Only these lines of the data below are wanted: the one with "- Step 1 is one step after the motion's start", the one with "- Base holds", and any lines between them, each repeated exactly.

[[ Excerpted data open ]]

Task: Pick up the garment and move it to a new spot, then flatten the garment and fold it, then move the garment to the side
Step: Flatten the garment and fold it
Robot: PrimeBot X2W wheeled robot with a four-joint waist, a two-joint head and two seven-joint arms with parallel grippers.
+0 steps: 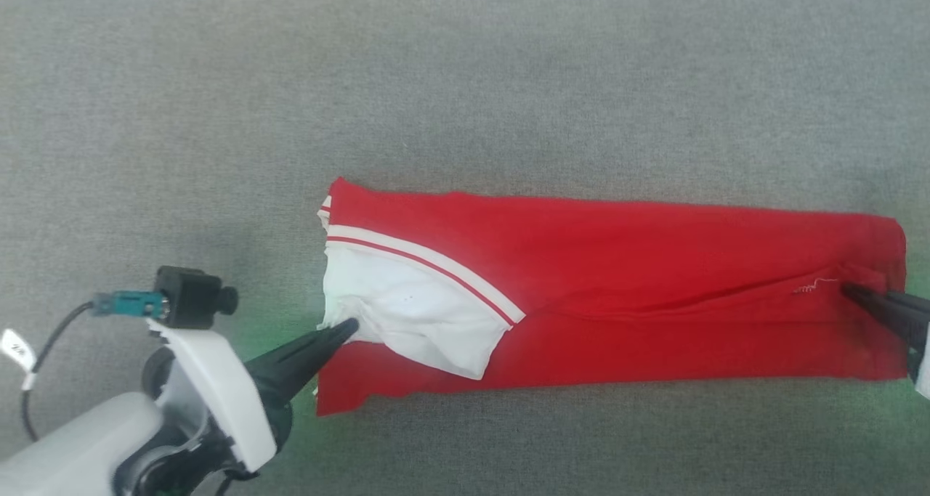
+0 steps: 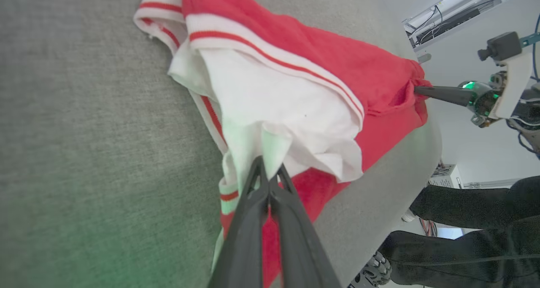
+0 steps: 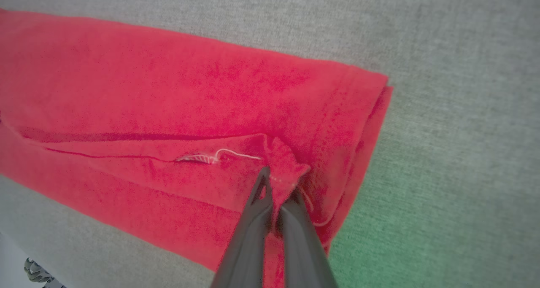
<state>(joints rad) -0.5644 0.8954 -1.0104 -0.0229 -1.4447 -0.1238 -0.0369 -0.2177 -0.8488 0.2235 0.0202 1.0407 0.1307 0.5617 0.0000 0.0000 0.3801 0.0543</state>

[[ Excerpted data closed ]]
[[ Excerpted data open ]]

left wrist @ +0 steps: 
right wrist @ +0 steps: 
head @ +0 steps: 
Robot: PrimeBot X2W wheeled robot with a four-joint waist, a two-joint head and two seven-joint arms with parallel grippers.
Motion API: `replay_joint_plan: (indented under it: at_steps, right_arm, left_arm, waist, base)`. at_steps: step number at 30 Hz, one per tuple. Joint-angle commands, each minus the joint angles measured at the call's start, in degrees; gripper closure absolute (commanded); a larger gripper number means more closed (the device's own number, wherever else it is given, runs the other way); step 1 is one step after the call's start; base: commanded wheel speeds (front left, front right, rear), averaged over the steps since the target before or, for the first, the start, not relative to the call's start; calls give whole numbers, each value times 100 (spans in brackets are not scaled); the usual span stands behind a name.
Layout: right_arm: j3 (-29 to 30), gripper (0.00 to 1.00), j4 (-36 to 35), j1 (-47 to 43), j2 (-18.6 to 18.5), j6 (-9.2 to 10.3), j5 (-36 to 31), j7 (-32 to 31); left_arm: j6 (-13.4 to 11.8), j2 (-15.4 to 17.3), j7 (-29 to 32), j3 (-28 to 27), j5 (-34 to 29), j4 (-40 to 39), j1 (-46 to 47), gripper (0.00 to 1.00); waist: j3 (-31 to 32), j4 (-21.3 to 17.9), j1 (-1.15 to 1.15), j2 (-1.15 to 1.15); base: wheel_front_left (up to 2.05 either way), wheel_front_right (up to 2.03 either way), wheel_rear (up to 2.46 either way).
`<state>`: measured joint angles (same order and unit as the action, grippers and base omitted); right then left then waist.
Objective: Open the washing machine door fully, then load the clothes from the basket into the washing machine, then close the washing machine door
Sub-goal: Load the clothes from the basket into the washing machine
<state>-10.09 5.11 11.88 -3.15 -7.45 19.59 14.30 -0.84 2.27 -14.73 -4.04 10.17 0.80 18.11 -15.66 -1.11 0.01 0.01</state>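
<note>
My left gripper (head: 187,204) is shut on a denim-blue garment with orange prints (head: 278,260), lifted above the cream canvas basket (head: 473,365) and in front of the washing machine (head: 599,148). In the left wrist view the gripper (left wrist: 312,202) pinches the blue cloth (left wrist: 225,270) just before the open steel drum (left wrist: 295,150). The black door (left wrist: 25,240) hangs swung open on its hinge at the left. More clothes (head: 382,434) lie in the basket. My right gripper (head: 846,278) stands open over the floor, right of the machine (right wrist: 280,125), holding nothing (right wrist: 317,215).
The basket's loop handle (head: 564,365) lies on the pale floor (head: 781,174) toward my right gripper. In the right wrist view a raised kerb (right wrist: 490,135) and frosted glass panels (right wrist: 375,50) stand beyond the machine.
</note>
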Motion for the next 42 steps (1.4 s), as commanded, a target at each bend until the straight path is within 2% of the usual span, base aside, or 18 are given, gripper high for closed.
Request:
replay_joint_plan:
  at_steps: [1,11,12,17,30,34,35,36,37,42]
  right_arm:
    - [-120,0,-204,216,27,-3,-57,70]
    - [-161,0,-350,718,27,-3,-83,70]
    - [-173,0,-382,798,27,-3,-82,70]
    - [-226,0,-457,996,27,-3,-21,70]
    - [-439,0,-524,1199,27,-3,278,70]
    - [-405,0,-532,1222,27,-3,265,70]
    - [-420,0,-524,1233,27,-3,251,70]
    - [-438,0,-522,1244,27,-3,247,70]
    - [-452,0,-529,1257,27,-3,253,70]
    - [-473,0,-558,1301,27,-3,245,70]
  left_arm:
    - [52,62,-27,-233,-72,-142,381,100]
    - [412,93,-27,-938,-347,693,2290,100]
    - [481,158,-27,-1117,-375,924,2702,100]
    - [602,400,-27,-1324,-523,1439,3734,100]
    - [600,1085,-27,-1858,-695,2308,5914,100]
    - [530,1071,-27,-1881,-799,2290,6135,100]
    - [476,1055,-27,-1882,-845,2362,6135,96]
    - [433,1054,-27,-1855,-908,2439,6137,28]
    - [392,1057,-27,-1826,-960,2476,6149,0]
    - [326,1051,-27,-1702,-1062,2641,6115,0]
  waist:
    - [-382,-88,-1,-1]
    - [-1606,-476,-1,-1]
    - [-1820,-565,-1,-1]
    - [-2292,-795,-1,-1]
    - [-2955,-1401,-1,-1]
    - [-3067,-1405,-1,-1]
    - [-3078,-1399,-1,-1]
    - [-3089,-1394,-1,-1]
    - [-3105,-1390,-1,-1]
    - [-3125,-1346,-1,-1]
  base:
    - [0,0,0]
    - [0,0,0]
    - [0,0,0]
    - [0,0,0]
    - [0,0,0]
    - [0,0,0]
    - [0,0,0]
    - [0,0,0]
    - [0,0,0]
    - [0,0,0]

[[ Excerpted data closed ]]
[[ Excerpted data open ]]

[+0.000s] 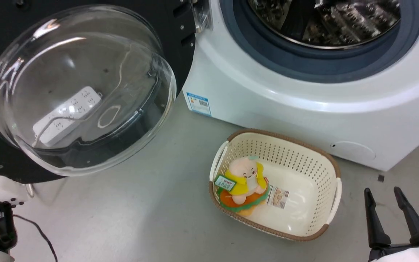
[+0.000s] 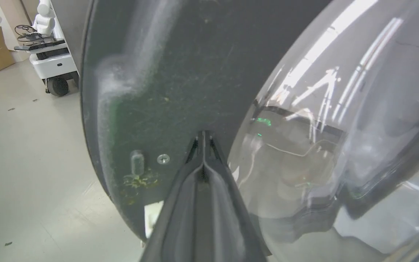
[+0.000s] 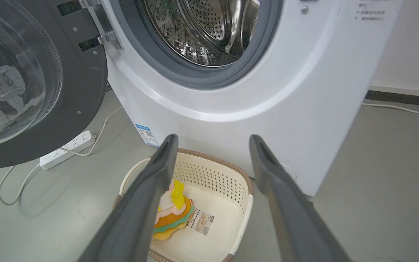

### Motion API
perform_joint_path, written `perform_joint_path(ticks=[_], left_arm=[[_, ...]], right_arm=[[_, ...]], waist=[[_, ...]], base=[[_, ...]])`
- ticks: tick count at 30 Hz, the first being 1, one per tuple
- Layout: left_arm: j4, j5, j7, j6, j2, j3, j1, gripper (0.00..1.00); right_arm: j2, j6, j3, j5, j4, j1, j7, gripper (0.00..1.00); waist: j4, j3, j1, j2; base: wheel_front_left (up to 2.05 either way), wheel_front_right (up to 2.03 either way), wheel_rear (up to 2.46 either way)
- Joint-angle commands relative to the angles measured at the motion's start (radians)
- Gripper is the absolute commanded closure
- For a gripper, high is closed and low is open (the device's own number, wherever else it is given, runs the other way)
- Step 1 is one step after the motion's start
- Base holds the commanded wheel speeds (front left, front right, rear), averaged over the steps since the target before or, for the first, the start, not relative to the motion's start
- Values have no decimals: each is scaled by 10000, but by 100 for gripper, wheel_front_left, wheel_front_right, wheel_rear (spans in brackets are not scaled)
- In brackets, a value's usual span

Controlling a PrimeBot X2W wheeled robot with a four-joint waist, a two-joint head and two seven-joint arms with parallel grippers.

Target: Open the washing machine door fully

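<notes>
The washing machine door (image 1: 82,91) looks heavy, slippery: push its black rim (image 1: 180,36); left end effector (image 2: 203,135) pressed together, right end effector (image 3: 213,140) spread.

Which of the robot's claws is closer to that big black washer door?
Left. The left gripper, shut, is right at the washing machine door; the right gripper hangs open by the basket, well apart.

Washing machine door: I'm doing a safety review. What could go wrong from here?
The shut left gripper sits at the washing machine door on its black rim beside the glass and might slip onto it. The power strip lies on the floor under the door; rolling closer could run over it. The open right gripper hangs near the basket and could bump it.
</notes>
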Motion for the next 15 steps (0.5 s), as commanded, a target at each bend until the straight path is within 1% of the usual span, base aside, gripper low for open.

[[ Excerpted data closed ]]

** Result below **
- Step 1 is one step after the motion's start
- Base holds the commanded wheel speeds (front left, front right, rear), averaged over the steps since the target before or, for the first, the start, not relative to the motion's start

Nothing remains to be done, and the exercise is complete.